Well there’s a difference between “it’s not good enough” and " fuck you you fucking code fart". Being direct doesn’t equate to being an asshole. You can be direct while also being respectable and polite. But it’s still funny watching people lose this shit.
ENOENT is not a valid error return from an ioctl. Never has been, never will be. ENOENT means “No such file and directory”, and is for path operations. ioctl’s are done on files that have already been opened, there’s no way in hell that ENOENT would ever be valid.
Linus didn’t call Mauro anything at all, much less a code fart. If anything, then an idiot (indirectly, by saying “I don’t want to hear that kind of garbage and idiocy from a kernel maintainer again”.

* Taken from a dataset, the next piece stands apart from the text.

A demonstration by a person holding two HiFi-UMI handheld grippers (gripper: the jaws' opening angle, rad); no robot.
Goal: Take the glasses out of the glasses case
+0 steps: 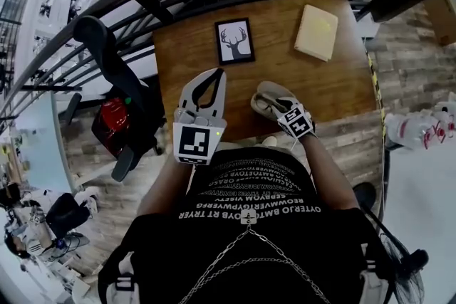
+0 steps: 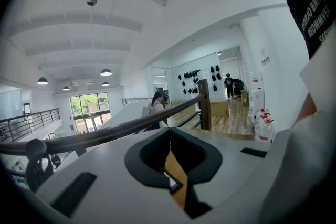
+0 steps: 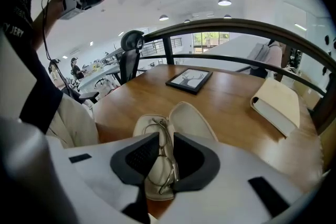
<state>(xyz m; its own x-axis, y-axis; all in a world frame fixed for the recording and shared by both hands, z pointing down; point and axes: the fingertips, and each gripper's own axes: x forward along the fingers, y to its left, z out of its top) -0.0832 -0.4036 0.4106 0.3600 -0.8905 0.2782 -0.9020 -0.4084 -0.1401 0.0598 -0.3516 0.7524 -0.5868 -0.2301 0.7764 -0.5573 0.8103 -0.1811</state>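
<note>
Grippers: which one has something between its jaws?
The right gripper: its jaws pinch the thin wire-framed glasses lying in the open beige glasses case on the wooden table. The left gripper is held up, jaws together on nothing.

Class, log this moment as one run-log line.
left gripper: shut, empty, raised | right gripper: shut on glasses | glasses: inside open glasses case

Item 1, left gripper: I read it held high, jaws together, nothing between them.
Item 2, right gripper: held low, angled forward and down, jaws drawn in on the glasses frame.
Item 3, left forearm and right forearm: both bare and reaching forward.
</note>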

How many of the people complaining about the mail being abusive or whatnot actually read it.
Dude, thank you, totally agree. Anyone with skin thin enough to be hurt by this kind of corrective force shouldn’t even be in the conversation. Not sure why people are offended by this on here but when you engineer critical systems you damn well should know better by now.
and I truly feel that the lack of being direct is why we have an overwhelming amount of mediocrity
I think you hit the nail in the head with this. This is probably one of the main reasons why everything is garbage in recent years. Post-modernism reigns supreme, every idea is now a “good idea”.
No Mauro obviously didn’t which is the fucking problem.
If you don’t want to use swear words fine, but usually the tone police doesn’t just want to tone down valuable emphasis, they also want to mess with the semantics of the message until it is insulting by means of assuming that the recipient is a toddler and completely ignores the actual issue, which is that Mauro has a role and responsibility and he failed in it.
On a construction site, if a foreman catches a worker not securing some area that they’re responsible for securing, you can bet your ass that some choice words are going to be heard. That not only saves people’s lives it also protects the worker from going to prison for negligent manslaughter or such. To do that, to have the necessary impact on the worker, yes it’s going to feel bad.
I don’t think it’s necessarily a celebration of abuse. I agree that he’s obviously way out of line sending this email.
I think Linus is (was) a complete asshole who lacks interpersonal skills, and this email exemplifies his character. To me, this post shows the mentality of some developers (and leadership) in FOSS and why some folks find it difficult to contribute to open-source software. This post opens up the discussion on that.
FWIW, I’ve received zero reports on this post itself. But I’ve received reports on abusive comments in this post, which I’ve promptly removed. This community is more/less self-moderating and if the post receives a significant positive vote ratio, I don’t think it should be removed by me. It brings an important discussion to the table regarding acceptable behavior in software development.
I’ve never had a negative experience contributing to open source.
I’ve also been to scrums where everyone is equal, and we have to be very PC, about explaining “processes” and “best practices” to people that break the build pipeline every single day. Eventually I just coded error handling and guard clauses into everything so no one could screw anything up by not following the documentation being a cowboy. That is a best practice, sure, but you’d be surprised by how people break things even after being warned not to do a very specific thing.
A cowboy that fixes things always 24/7 can be a maverick and talk shit.
But in todays PC world you can also be a cowboy that breaks everything always and spends weeks fixing something they themselves broke…
I wish I could say the things Linus said instead of just putting people on a performance improvement plan.
Sometimes being angry is appropriate. When I am I step back and try to figure out solution where the fuck up can’t happen again and no one gets hurt.
I’ve seen people be VERY angry and even hands on working in jobs where fucking up can kill people.
I’d rather see anger than people dying. Did Linus go too far here? Probably, but there is a time and place for anger and being direct.